After controlling for 2 measures of disease severity (viral load and hepatic enzyme abnormalities), the following variables remained independently associated with treatment status in logistic regression models: married status (aOR for treatment 2.79, 95% confidence interval [CI] 1.15 to 6.76, P=.02), female gender (aOR 0.31, 95% CI 0.12 to 0.79, P=.01), current alcohol abuse (aOR 0.08, 95% CI 0.02 to 0.35, P=.0008), and the ratio of no-shows to total clinic visits (aOR per increase of 1.0 in the ratio 0.005, 95% CI<0.001 to 0.14, P=.002) (Table 2). Current and past non-alcohol drug abuse and the presence of a major psychiatric disorder were not independently associated with treatment status.

Table 2
Multivariate Analysis of Patient Factors Affecting the Probability of Receiving HCV Treatment

PCP-Identified Reasons for Untreated Status

For the 151 untreated patients, we reviewed all clinic notes over the preceding 2 years to identify PCP-documented reasons for why the patients had not been treated (Table 3). For a majority of these patients (98 of 151), clinic note review was augmented by 1-on-1 interviews with the patients' PCPs. The most common reasons provided by PCPs for why patients were not treated included: past and present substance abuse (22.5% of patients—including 9.9% with past and 12.6% with current substance abuse); patient preference against being treated (16%); psychiatric and medical comorbidity (15.2% and 7.9%, respectively); delays in obtaining input from a specialist (11.9%); and loss to follow-up (7.9%). For 20 patients (13.2%), no reason not to treat was identified by the PCP.

Table 3
PCP-Identified Reasons why Patients were not Treated

DISCUSSION

In our cross-sectional, clinic-based analysis of HCV infection, we found that only 27% of viremic patients receiving primary care at an academically affiliated community health center had undergone treatment. The cohort as a whole was predominantly middle-aged, white, unmarried, and disadvantaged (e.g., often unemployed and not covered by private health insurance). Significant predictors of not being treated included unmarried status and female gender as well as current alcohol abuse and suboptimal clinic attendance behavior. Among the untreated patients, PCPs identified past or present substance abuse, patient preference, psychiatric and medical comorbidity, and delays in obtaining specialist input as the principal reasons why their patients did not receive antiviral therapy.
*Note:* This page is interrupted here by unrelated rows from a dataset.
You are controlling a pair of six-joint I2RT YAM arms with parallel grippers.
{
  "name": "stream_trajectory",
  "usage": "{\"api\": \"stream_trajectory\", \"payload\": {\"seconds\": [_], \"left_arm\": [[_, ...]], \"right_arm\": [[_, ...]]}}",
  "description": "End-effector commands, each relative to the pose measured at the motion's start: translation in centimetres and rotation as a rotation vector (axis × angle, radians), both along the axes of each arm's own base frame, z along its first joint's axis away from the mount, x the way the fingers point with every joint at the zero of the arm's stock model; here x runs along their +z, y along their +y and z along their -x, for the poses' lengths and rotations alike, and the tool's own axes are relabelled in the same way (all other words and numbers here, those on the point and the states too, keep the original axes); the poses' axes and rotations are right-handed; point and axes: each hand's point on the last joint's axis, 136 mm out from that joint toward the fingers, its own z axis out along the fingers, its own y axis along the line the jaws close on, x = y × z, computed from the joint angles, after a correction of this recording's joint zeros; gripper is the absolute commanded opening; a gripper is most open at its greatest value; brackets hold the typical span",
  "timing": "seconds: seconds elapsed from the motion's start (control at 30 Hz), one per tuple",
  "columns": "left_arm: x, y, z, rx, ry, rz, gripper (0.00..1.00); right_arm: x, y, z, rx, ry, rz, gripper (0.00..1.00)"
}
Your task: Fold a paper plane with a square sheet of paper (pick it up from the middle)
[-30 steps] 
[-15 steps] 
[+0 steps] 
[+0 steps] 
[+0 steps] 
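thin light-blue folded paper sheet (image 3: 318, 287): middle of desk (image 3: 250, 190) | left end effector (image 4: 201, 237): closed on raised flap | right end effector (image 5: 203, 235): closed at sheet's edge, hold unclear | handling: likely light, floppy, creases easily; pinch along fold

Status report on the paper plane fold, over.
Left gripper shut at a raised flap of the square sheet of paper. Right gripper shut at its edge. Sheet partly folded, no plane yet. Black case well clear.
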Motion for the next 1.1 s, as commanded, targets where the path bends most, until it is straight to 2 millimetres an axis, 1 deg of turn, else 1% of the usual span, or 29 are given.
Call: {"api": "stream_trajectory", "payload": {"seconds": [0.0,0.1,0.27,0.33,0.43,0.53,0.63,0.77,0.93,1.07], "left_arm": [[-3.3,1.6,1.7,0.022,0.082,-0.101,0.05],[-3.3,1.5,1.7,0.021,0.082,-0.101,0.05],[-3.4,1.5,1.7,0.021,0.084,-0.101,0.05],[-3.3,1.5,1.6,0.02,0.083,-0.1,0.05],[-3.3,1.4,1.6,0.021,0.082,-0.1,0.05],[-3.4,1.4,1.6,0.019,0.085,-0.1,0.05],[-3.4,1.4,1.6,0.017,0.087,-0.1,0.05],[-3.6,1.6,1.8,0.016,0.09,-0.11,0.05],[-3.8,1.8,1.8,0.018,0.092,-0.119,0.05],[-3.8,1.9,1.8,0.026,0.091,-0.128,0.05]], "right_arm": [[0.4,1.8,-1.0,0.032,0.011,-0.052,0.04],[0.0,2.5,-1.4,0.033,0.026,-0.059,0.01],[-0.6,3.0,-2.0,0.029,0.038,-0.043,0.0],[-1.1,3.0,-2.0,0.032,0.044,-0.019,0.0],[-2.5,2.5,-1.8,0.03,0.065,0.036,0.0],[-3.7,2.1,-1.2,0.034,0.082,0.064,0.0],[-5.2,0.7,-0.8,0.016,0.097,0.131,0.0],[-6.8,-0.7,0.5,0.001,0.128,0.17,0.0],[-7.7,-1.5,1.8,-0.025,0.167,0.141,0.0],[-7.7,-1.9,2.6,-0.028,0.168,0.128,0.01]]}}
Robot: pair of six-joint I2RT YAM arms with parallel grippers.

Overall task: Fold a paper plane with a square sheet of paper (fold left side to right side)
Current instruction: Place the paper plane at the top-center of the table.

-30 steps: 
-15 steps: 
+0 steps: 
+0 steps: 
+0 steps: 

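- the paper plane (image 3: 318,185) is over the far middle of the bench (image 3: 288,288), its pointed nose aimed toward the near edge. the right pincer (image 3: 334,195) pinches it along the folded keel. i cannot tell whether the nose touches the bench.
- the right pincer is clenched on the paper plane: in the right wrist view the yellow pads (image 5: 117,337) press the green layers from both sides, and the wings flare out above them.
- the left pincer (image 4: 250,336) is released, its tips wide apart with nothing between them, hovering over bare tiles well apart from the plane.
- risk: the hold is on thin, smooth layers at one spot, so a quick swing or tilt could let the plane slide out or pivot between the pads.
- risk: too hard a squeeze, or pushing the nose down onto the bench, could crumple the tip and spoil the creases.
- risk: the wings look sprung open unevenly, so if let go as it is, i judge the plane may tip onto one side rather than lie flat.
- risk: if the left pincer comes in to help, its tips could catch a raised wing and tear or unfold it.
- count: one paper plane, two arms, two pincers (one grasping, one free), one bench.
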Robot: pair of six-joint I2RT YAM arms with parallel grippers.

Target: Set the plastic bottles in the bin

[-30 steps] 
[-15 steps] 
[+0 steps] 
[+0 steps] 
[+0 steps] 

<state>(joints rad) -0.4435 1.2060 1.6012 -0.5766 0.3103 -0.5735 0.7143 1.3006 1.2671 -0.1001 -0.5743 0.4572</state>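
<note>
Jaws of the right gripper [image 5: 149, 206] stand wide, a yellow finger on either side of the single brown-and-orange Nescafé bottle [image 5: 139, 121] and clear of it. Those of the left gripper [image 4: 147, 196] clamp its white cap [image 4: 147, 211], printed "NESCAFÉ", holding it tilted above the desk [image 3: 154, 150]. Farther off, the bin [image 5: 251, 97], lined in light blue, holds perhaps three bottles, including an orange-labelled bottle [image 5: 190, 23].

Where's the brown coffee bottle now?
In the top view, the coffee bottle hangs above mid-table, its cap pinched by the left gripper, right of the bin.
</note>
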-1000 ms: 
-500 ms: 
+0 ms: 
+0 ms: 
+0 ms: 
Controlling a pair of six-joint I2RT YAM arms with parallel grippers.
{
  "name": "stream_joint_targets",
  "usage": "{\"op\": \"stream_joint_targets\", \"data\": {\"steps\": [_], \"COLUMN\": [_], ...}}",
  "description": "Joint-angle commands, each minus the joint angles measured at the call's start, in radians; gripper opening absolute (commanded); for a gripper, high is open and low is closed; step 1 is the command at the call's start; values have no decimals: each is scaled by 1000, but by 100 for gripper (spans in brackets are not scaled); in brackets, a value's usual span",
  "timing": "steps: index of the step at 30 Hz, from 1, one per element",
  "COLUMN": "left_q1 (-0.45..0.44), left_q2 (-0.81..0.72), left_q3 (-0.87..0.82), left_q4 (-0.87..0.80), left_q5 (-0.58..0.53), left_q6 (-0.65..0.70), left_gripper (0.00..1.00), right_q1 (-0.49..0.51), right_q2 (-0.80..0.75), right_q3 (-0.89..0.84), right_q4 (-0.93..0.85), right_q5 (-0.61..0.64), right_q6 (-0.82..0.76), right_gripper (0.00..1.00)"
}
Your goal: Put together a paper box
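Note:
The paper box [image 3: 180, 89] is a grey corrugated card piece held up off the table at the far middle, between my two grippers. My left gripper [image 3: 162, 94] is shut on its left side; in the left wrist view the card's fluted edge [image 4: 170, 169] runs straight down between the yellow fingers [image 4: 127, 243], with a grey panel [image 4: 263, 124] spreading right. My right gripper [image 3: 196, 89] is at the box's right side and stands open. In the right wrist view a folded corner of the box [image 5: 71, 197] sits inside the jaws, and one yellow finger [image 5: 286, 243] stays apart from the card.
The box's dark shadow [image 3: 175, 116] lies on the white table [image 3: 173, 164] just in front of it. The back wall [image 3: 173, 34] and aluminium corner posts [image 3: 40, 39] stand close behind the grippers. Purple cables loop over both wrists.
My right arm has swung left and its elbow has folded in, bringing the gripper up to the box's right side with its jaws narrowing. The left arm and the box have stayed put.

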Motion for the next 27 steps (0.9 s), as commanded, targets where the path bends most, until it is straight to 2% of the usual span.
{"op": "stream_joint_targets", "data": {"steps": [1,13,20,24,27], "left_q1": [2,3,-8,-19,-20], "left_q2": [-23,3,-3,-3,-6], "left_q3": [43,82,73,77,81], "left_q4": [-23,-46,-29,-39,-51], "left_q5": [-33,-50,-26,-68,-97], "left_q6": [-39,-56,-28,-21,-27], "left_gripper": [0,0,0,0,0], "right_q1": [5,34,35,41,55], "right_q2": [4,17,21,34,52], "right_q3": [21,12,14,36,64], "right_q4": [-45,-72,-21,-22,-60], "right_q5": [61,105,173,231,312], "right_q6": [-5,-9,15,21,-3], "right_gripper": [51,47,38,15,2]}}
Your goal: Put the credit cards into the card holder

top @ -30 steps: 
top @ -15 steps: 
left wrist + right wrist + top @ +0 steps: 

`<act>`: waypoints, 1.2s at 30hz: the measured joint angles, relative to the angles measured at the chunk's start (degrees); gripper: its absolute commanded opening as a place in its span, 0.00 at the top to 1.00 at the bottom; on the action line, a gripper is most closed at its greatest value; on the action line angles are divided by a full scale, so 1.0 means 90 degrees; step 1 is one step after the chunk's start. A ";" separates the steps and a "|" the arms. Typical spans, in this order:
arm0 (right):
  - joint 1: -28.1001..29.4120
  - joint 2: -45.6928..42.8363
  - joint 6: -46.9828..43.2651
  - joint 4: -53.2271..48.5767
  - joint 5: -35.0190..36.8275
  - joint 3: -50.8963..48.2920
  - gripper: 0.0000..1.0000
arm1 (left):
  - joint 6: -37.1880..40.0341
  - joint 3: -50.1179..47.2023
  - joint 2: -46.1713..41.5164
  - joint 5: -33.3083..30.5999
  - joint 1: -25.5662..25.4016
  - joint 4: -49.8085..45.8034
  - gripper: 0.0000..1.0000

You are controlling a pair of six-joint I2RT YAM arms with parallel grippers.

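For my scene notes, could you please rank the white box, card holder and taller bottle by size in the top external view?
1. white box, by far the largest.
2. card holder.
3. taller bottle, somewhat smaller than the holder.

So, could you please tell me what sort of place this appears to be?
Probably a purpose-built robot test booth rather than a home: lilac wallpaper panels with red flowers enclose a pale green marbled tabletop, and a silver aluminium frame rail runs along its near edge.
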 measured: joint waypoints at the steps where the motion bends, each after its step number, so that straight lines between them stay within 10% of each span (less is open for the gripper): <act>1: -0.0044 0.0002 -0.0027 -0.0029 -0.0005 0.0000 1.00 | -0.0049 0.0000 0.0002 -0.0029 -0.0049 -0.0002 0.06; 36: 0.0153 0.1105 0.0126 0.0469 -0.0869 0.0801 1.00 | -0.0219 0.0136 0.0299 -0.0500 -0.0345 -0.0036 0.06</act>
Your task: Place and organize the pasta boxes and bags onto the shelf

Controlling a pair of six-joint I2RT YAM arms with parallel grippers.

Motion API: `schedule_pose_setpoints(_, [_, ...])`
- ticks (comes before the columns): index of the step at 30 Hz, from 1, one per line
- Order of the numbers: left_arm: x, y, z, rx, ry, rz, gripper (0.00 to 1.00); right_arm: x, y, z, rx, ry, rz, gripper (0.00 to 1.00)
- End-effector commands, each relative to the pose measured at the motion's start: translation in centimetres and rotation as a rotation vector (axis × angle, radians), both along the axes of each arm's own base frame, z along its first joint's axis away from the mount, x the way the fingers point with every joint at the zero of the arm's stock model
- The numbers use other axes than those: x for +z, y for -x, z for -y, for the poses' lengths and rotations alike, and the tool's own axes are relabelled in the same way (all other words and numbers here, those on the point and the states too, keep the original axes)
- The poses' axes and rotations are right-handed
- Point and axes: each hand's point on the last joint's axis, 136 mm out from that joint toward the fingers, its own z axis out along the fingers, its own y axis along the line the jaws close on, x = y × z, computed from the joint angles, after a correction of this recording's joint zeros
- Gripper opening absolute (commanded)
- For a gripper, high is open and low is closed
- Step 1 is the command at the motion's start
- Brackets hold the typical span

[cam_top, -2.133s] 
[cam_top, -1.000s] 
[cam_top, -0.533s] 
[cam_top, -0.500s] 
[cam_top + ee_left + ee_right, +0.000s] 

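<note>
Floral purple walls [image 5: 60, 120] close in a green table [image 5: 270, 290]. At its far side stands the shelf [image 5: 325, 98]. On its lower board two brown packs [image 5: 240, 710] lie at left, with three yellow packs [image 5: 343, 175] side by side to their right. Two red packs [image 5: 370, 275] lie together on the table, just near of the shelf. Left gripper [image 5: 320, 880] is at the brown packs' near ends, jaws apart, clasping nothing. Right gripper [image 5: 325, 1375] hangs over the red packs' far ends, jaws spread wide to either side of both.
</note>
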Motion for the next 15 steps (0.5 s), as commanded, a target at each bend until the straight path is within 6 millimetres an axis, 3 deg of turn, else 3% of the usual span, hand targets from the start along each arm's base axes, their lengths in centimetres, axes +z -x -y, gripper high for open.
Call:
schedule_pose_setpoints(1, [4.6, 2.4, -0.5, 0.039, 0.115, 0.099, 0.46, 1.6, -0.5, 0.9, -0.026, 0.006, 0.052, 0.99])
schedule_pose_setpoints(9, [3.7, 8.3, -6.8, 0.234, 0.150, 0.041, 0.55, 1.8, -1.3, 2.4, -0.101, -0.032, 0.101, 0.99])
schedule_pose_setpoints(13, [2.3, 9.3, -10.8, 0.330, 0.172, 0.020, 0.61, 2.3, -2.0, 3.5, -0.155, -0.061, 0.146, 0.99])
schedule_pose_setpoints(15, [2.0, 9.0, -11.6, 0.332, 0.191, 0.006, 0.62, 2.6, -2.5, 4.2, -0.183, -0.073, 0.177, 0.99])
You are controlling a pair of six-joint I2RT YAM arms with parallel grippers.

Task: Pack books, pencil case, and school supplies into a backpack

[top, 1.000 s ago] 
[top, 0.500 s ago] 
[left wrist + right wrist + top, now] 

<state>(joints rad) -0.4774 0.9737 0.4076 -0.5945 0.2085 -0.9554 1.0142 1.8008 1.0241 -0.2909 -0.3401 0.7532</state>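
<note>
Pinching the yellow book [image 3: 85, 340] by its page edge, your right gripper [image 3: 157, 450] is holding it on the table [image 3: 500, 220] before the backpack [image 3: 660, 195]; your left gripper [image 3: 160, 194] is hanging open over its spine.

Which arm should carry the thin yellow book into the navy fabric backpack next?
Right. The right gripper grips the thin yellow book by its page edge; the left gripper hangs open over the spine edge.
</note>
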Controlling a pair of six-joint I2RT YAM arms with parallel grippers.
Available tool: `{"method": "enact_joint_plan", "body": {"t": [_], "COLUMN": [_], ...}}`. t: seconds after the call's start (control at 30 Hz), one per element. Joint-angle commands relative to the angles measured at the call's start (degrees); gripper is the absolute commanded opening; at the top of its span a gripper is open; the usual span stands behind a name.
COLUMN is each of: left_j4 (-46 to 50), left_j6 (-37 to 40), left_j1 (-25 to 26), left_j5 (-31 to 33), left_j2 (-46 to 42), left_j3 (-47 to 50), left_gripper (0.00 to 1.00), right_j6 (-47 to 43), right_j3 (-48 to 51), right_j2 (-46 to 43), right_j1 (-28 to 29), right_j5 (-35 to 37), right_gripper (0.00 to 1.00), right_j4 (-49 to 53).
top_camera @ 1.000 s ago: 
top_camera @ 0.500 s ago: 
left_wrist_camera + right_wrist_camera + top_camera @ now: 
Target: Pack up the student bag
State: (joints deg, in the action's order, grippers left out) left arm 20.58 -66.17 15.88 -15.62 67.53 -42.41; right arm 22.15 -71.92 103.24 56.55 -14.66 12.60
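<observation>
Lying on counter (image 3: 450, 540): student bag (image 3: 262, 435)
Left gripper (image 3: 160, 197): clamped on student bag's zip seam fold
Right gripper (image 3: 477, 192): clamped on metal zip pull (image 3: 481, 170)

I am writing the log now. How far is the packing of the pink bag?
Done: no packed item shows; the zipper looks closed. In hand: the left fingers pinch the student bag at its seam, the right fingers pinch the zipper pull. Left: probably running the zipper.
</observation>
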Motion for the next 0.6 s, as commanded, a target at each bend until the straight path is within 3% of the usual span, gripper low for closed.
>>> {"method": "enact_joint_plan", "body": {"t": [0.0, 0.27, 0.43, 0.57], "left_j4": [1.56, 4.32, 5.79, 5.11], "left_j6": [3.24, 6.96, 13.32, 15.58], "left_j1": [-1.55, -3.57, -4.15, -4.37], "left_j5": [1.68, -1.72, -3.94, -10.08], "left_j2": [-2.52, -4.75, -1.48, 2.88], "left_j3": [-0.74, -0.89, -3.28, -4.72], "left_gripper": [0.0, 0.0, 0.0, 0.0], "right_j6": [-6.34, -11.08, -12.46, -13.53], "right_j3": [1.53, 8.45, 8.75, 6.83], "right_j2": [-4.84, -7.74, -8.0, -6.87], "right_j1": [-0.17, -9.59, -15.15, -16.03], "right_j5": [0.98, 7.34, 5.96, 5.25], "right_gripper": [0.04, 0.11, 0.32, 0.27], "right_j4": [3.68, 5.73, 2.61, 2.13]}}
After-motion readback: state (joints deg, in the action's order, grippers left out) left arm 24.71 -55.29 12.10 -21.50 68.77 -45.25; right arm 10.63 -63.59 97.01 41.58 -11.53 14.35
Of the 259 patients initially identified as having an anti-HCV antibody by Enzyme Immunoassay (EIA) test, only 208 patients (80% of the total) had a positive viral load and were thus included in the study. This 20%“false-positive rate” is high compared with the 3% to 10% seen in studies of patients referred to specialized hepatitis C clinics,6,7 and is higher than the rate of 14% reported in a primary care-based study of HCV patients in Rochester, Minn (in which a recombinant immunoblot assay (RIBA) was used instead of the HCV viral load as the confirmatory test),8 although it is lower than the rate of 26% reported in the NHANES III, a survey of unselected U.S. households.1 There are several possible sources of “false-positive” antibody tests, including true clearance of the HCV virus (which can occur in up to 15% to 25% of patients who initially contract HCV infection 2) and a false-positive EIA Test. Because few of our patients underwent confirmatory antibody testing with the more specific RIBA antibody assay, we could not distinguish between these possibilities. However, because of the relatively low pretest probability of HCV infection in our primary care population, the number of false-positive EIAs in our sample may indeed have been high. Indeed, the 208 patients with confirmed HCV infection represent only 1.3% of our total adult clinic population of approximately 16,000—a proportion consistent with the prevalence of viremic HCV infection in the general U.S. population estimated in the NHANES study.1 Thus, our findings provide further support for the 2004 U.S. Preventive Services Table Force (USPSTF) guideline recommendation against routine screening for HCV infection in asymptomatic adults in the general population.15,16

The clinical predictors and PCP-identified barriers to HCV treatment identified in our study suggest that obstacles to treatment exist at the level of patients, providers, and the system as a whole. Patient barriers included their own preference against treatment, ongoing alcohol abuse, and poor follow-up behavior. Although providers cited medical and psychiatric co-morbidity as barriers to treatment, these variables did not significantly correlate with treatment status in our analysis. A tendency not to treat patients with a past history of substance abuse may have represented a provider-level barrier; there was no evidence of treatment disparities based on age, gender, ethnicity, employment status, use of methadone maintenance, or a history of incarceration. On the system level, providers cited delays in communication with specialists as a significant reason why patients were not treated, whereas type of insurance (private vs “safety net”—i.e., Medicaid, Medicare, Massachusetts Free Care, or Self-Pay) did not appear to influence treatment status.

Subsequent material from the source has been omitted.